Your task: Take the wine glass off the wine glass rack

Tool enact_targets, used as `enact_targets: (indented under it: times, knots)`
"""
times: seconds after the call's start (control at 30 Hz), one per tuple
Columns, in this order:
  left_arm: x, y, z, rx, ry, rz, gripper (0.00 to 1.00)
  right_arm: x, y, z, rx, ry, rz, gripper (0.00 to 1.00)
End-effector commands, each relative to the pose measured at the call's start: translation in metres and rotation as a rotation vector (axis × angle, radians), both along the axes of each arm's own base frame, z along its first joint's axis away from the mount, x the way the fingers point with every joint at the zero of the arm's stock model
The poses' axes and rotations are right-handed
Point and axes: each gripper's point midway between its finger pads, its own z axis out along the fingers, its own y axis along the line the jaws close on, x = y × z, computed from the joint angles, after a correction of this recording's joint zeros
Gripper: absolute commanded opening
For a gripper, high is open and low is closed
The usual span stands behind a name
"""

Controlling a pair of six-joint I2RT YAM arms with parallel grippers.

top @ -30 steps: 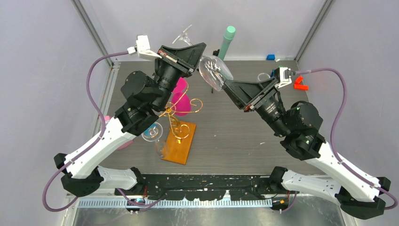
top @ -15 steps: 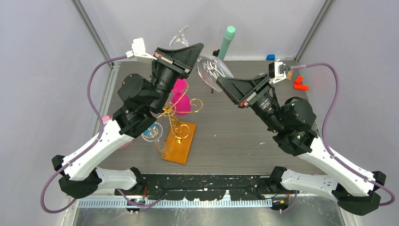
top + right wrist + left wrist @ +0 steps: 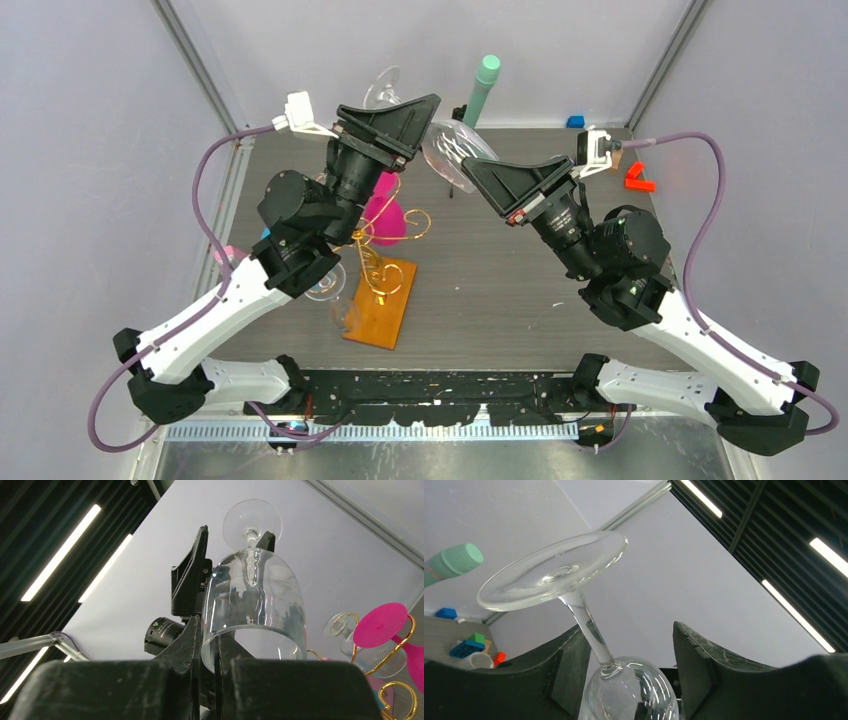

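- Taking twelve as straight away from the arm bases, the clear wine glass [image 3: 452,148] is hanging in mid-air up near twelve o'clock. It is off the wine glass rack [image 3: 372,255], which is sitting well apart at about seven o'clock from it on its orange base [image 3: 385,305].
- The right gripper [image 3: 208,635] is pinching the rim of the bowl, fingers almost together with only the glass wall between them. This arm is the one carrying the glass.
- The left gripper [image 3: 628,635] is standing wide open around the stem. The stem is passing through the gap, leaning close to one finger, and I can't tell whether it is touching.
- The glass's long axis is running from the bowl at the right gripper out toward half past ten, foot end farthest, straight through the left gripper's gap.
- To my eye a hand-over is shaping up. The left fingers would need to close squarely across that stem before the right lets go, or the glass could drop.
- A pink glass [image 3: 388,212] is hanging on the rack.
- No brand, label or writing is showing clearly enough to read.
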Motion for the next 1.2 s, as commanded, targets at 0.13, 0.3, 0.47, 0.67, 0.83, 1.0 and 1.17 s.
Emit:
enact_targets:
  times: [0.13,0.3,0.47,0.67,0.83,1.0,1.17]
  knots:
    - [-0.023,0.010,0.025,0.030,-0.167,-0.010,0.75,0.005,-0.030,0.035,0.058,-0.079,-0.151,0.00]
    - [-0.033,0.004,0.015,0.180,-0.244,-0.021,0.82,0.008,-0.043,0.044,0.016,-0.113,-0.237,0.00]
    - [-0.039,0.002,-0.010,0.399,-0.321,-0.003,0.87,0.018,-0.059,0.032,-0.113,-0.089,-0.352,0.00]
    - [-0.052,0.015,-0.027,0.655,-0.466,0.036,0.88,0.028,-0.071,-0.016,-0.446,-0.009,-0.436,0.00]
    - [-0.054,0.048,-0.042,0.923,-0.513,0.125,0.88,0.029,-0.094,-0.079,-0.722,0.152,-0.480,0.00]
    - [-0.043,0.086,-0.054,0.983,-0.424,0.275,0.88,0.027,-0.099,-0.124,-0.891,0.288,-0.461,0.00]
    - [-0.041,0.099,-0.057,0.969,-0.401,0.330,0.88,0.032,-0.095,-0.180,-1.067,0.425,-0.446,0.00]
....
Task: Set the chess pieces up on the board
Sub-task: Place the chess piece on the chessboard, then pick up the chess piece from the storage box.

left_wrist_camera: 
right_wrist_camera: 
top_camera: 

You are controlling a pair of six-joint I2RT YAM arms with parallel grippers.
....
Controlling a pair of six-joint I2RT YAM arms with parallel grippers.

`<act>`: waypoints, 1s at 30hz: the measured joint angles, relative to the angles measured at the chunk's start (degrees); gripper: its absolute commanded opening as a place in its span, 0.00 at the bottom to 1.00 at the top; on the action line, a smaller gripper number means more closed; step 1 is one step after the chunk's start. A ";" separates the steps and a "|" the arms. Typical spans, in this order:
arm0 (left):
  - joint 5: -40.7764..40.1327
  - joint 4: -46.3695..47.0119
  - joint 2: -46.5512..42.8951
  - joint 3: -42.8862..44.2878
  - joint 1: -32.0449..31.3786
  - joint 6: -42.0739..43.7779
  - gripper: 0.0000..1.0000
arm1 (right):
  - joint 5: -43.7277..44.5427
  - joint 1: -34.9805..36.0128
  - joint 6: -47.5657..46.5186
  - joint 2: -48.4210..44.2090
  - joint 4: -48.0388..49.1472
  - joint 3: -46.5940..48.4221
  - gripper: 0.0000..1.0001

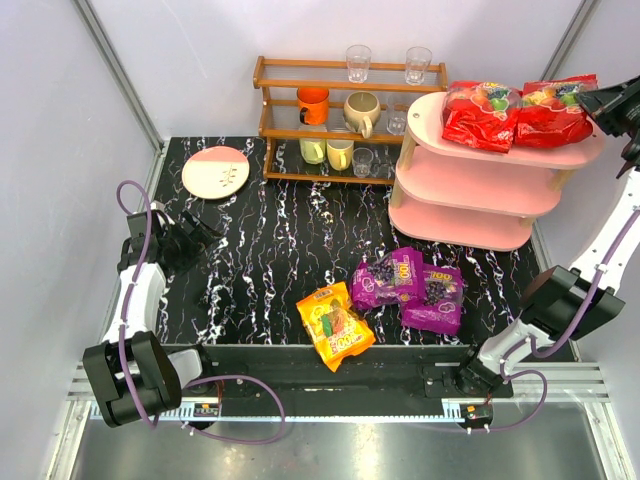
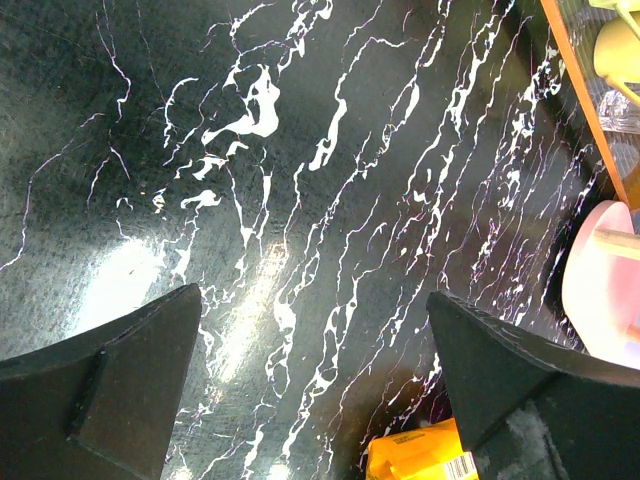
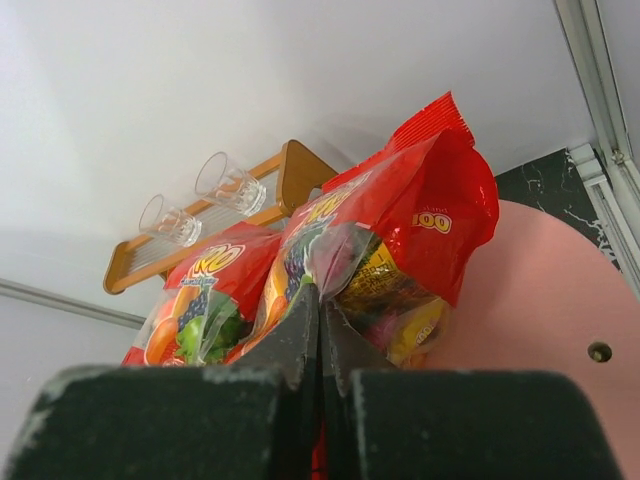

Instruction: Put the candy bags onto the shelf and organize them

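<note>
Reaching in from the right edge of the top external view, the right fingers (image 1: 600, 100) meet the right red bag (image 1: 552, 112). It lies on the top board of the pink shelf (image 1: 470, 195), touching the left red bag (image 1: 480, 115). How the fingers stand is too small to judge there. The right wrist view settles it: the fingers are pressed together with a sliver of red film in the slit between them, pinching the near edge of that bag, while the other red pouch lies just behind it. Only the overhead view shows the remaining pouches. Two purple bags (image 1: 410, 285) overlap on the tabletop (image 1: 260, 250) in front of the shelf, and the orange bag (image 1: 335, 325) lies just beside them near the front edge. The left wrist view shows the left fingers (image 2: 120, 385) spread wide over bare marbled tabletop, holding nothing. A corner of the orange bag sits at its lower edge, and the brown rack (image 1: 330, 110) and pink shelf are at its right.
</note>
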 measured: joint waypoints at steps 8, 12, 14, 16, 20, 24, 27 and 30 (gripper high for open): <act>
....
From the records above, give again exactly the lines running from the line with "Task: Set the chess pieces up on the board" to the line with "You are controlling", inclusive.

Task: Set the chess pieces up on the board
Sub-task: Place the chess piece on the chessboard, then pick up the chess piece from the storage box.

left_wrist_camera: 
right_wrist_camera: 
top_camera: 

You are controlling a pair of six-joint I2RT YAM arms with parallel grippers.

This completes the answer to the exercise.